Completely by coincidence, I returned to Mt. Price exactly three years after my fall. Though I had done plenty of mountains and climbs that were higher, harder, and more technically demanding than this one, I was still nervous – understandably so. This time, I opted for a more conscientious route that took me through Mt. Price’s main gully and west ridge. Talus, exposure, steep granite slabs – and one of the most personally fulfilling ascents of my life. Standing atop Mt. Price and looking over Desolation Wilderness was actualizing in the way I believe Maslow intended. And it continues now, with over 75 ascents in two months throughout Sonora Pass, Yosemite Wilderness, Hoover Wilderness, and the desert peaks of western Nevada. 

I should be here, and I think you should too.

Dylan received an Adaptive Adventure Fund from Paradox Sports to help fund his trip.  If you’d like to learn more, apply for a scholarship, or donate directly to the Adaptive Adventure Fund to help others create impactful experiences in the outdoors, you can find more information here.

Photo Descriptions:

Photo 1: Dylan on his first rappel in Virginia in 2021.  He is smiling at the camera and wearing a grey helmet and long sleeve shirt and his harness gear loop is full of quickdraws and slings.  He is rappelling on a green rope and there is a valley in the background that is covered in lush, green trees.

Photo 2: Dylan lead climbing at the Red River Gorge.  The picture is taken from below.  He is 2 bolts up and just below the 3rd bolt, mid move.  The climb appears to be juggy at the bottom with less holds up higher.

Photo 3: A black and white photo of the Southern Crystal Range that Dylan took over Memorial Day in 2020.  There is a ridge in the foreground with several other peaks in the background.  There is a lot of snow in the range.
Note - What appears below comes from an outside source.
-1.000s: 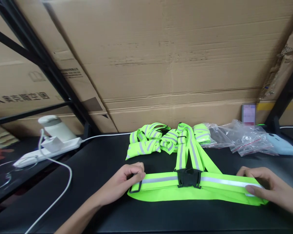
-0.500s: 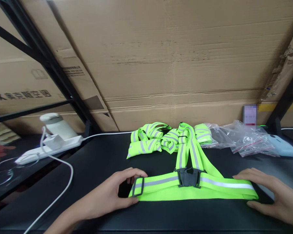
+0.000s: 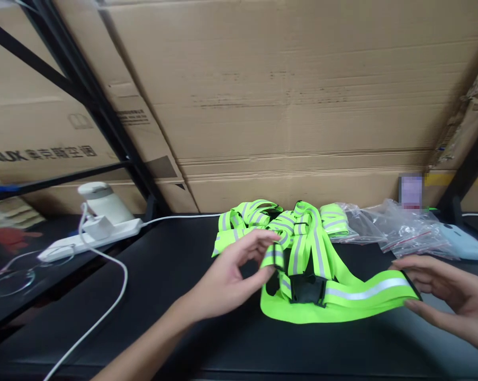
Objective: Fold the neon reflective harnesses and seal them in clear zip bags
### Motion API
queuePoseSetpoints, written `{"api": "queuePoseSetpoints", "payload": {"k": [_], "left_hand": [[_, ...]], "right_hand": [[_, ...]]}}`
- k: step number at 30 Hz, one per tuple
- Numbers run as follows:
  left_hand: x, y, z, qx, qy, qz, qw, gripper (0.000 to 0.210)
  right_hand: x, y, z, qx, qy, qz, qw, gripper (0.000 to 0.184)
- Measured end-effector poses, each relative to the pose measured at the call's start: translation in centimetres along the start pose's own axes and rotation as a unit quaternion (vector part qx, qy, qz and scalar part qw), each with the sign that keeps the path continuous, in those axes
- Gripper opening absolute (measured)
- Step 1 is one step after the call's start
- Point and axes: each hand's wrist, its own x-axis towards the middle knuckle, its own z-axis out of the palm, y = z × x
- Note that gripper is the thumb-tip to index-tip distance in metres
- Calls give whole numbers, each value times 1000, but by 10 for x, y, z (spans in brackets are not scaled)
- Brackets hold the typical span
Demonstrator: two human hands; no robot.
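A neon-green reflective safety vest (image 3: 366,307) made of elastic straps with silver stripes lies across the black tabletop. Its black buckle (image 3: 308,289) sits at the middle of the waist strap, and two shoulder straps run back from there. My left hand (image 3: 233,280) pinches the strap's left end at a black slider (image 3: 277,256), folded inward and lifted near the buckle. On the other side, my right hand (image 3: 453,296) has thumb and fingers closed on the right end of the waist strap, which is raised slightly. Behind lie more bunched green straps (image 3: 249,214).
A folded green bundle (image 3: 334,219), clear plastic bags (image 3: 409,233) and a light-blue phone-like object (image 3: 467,243) lie at the back right. At left are a power strip (image 3: 58,248) with a white cable and a white bottle (image 3: 107,203). Cardboard (image 3: 282,106) stands behind, between black frame bars.
My left hand has moved right and up, carrying the strap's left end inward toward the buckle. My right hand has raised the right end slightly. The view has shifted a little.
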Motion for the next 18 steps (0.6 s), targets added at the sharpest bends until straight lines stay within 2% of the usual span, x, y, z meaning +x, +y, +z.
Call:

Photo 4: A selfie that Dylan took after his fall.

Photo 5: Dylan’s tent on top of Pyramid Peak.  His tent is orange and grey and is set up in a flat, snowy area.  There are some large, exposed rocks just to the left of his tent and some additional snowy peaks in the background.  The sky is bright blue.

Photo 6: A selfie that Dylan took upon his return to the Northern Sierra.  The picture is in black and white and he is wearing a hat, goggles, and an Osprey backpack as he smiles at the camera.  There are snowy peaks in the background.

The last 4 photos are side by side.  Photo Descriptions are from left to right:

Photo 7: Photo from the Mt. Tallac (SPS mountain) summit block, taken during a sunset climb from the south (6/30/2023).  The ridgeline of the peak is in the foreground of the photo with other mountains in the background.  The sun is setting and the sky is turning from blue to orange.

Photo 8: A selfie of Dylan from the summit of Oreana Peak (Great Basin list mountain) in the Nevada Great Basin, looking toward the 10K+ foot summits of the Carson Range east of Lake Tahoe.  Dylan is wearing a hat, sunglasses and a puffy jacket.

Photo 9: North aspect of Dicks Peak (SPS list mountain) within Desolation Wilderness (7/9/2023).  There is a lake closer in the shot in a valley full of trees.

Photo 10: Summit block of Devils Peak on Dylan’s way to Snow Mountain (6/2/2023).  There is a lot of snow covering the ground and hillsides and some standing water in the foreground.  A peak is in view and below it are semi-exposed rock faces.